CPU and memory requests reserve capacity for a pod; limits prevent a pod from consuming more than allowed. Namespace quotas prevent any single team from hoarding the entire cluster. ResourceQuota, LimitRange, and admission policies enforce governance automatically. Track costs per team and service via resource tags and usage monitoring. Implement chargeback models so teams see (and pay for) their consumption, creating accountability and driving efficiency.

Learning Objectives

Design effective resource request and limit strategies aligned with actual workload behavior
Implement and enforce namespace quotas for fair multi-tenant resource allocation
Monitor and attribute costs to teams, services, and workloads
Build chargeback and showback models to drive cost awareness and optimization
Enforce Quality of Service (QoS) guarantees through admission policies
Optimize resource utilization to reduce cloud spending

Motivating Scenario

A company deploys services to Kubernetes without requests or limits. One team runs a data-processing job that consumes all available CPU and memory. Other teams' pods are evicted. Critical services go down. The bill is astronomical because the cluster never stops scaling up to meet demand. No visibility into what costs what.

With proper cost controls: Each team gets a namespace with a ResourceQuota (10 CPU, 20GB memory). Pods must declare requests and limits. A runaway job hits the quota and gets rejected instead of starving others. Cost attribution per team drives optimization: "Your daily cost is $150; you can reduce it to $80 by tuning that memory allocation."

Core Concepts

Resource Requests vs Limits

Requests tell Kubernetes the minimum resources a pod needs. The scheduler uses requests to decide which node can fit the pod.

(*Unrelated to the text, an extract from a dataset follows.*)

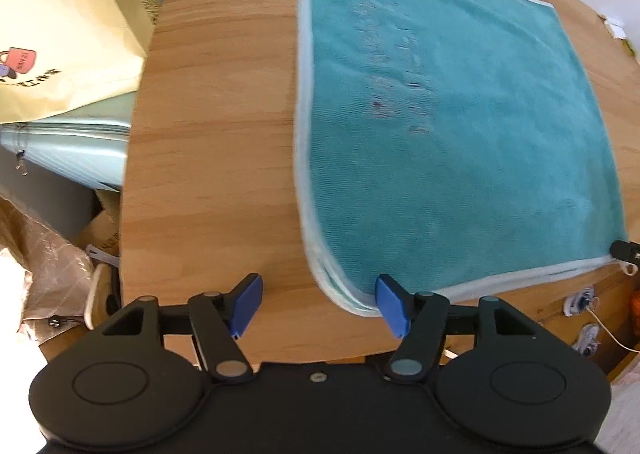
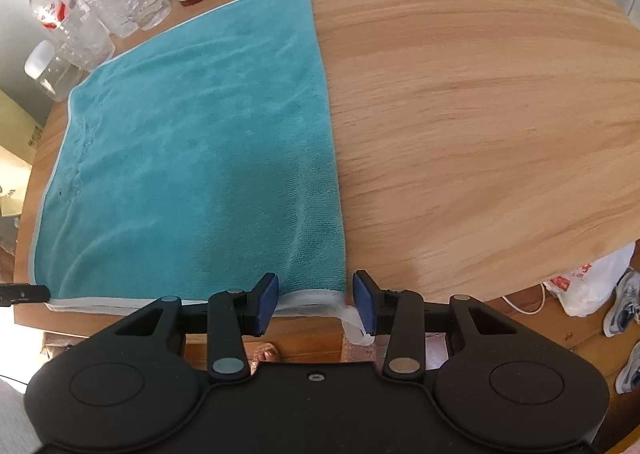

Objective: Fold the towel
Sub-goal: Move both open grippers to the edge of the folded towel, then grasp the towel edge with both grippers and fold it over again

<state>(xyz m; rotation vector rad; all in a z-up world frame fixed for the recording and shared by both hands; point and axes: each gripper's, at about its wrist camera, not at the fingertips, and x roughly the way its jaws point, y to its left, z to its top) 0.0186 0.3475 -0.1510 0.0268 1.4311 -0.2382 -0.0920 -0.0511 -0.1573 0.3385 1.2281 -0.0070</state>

Limits prevent a pod from consuming more than specified. If a pod tries to exceed memory limit, it's OOMKilled. If it exceeds CPU limit, it's throttled.

The relationship matters:

Requests ≤ Limits (always)
Requests = Guaranteed capacity (scheduler reserves it)
Limits = Safety ceiling (prevents runaway)
Requests < Limits = Burst capacity (use extra when available, but give up if needed)

Quality of Service (QoS) Classes

Kubernetes assigns every pod a QoS class based on requests and limits. This determines eviction priority.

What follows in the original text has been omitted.